Filtering the records below, copy only those lines that include the word "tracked".

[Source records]
----------

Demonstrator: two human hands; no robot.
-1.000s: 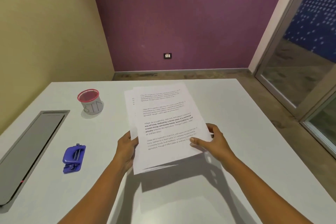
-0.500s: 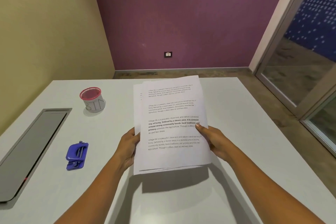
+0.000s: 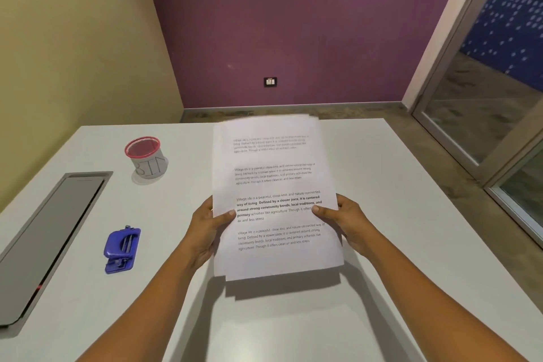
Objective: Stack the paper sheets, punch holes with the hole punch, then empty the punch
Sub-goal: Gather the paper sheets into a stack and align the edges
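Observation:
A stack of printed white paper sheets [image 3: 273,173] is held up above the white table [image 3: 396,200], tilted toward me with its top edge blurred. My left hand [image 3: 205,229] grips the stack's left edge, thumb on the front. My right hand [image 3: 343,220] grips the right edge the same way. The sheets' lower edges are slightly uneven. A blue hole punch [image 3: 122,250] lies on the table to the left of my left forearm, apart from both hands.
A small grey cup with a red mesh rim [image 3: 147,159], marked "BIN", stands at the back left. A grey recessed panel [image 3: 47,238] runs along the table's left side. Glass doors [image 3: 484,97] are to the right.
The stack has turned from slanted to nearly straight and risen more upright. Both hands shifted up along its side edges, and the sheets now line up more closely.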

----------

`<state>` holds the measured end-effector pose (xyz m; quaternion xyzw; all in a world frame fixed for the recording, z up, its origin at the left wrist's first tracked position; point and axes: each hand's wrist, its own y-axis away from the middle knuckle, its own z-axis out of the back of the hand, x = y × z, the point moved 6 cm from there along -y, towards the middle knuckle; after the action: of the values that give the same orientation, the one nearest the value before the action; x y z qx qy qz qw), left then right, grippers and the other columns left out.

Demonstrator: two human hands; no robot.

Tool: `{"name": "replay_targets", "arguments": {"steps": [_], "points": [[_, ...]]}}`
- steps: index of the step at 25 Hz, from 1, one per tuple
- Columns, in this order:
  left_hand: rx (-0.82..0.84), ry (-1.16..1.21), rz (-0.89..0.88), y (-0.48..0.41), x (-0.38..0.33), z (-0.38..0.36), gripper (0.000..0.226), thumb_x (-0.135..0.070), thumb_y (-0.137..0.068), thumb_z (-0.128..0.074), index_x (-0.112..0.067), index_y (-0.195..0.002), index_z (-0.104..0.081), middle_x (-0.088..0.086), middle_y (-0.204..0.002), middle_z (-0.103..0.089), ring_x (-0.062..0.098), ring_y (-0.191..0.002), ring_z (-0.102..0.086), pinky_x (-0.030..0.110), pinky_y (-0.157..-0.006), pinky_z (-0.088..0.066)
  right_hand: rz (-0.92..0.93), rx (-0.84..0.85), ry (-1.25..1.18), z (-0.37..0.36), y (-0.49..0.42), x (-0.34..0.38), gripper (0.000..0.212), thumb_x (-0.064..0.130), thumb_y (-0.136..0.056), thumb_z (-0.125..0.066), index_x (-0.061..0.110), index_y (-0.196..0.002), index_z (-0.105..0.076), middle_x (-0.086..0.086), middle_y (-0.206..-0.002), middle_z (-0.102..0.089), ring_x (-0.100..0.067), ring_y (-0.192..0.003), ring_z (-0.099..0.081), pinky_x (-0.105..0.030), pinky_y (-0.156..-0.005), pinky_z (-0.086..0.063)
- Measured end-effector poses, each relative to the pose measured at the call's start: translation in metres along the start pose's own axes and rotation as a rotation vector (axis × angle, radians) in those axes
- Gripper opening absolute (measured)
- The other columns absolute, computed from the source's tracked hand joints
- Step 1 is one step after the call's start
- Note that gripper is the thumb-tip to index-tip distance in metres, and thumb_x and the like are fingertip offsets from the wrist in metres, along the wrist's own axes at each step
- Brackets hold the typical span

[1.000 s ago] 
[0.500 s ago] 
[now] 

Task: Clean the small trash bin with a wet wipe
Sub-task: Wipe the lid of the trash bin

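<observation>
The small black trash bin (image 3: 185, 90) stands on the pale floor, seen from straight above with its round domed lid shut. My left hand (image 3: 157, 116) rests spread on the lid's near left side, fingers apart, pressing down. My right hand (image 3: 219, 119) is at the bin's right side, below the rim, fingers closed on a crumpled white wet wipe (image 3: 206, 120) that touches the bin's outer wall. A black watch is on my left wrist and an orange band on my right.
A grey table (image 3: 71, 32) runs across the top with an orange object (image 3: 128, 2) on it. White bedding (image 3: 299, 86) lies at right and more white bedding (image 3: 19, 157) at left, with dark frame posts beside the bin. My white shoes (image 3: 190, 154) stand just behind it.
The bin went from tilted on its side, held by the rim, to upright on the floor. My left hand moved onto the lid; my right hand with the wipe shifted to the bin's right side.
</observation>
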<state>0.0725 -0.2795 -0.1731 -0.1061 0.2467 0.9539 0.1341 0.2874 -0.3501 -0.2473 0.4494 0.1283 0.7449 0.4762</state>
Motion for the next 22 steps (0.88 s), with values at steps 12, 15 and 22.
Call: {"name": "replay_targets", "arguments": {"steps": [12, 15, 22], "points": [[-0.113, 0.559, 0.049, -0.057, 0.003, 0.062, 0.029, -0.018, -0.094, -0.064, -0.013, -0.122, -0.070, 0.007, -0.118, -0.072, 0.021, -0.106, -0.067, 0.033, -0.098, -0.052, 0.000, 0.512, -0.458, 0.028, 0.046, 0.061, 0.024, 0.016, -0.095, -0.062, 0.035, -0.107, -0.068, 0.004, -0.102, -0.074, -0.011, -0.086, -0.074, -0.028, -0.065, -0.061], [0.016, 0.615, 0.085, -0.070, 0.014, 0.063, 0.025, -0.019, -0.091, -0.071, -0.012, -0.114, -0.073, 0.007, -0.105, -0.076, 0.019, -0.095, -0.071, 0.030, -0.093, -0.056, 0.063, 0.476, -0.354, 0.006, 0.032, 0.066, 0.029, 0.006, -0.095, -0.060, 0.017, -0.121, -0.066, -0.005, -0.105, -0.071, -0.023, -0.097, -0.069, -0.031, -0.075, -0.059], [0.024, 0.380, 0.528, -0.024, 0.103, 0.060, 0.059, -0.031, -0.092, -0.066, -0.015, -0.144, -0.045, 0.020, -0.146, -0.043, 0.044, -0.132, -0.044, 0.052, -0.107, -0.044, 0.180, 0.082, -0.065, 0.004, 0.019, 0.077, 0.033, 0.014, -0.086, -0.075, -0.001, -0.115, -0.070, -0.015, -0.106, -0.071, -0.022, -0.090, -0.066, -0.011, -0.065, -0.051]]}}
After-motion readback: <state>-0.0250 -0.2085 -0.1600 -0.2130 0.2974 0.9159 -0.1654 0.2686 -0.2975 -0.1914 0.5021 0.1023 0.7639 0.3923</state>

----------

RESULT OF THE EXERCISE
`<state>` holds the measured end-effector pose (xyz m; quaternion xyzw; all in a world frame fixed for the recording, z up, its origin at the left wrist's first tracked position; point and axes: each hand's wrist, its own y-axis away from the middle knuckle, its own z-axis out of the back of the hand, x = y × z, the point moved 6 cm from there along -y, towards the middle knuckle; after the action: of the values that give the same orientation, the one nearest the value before the action; x y z qx qy qz qw), left then right, grippers and the other columns left out.
- The other columns absolute, computed from the source's tracked hand joints

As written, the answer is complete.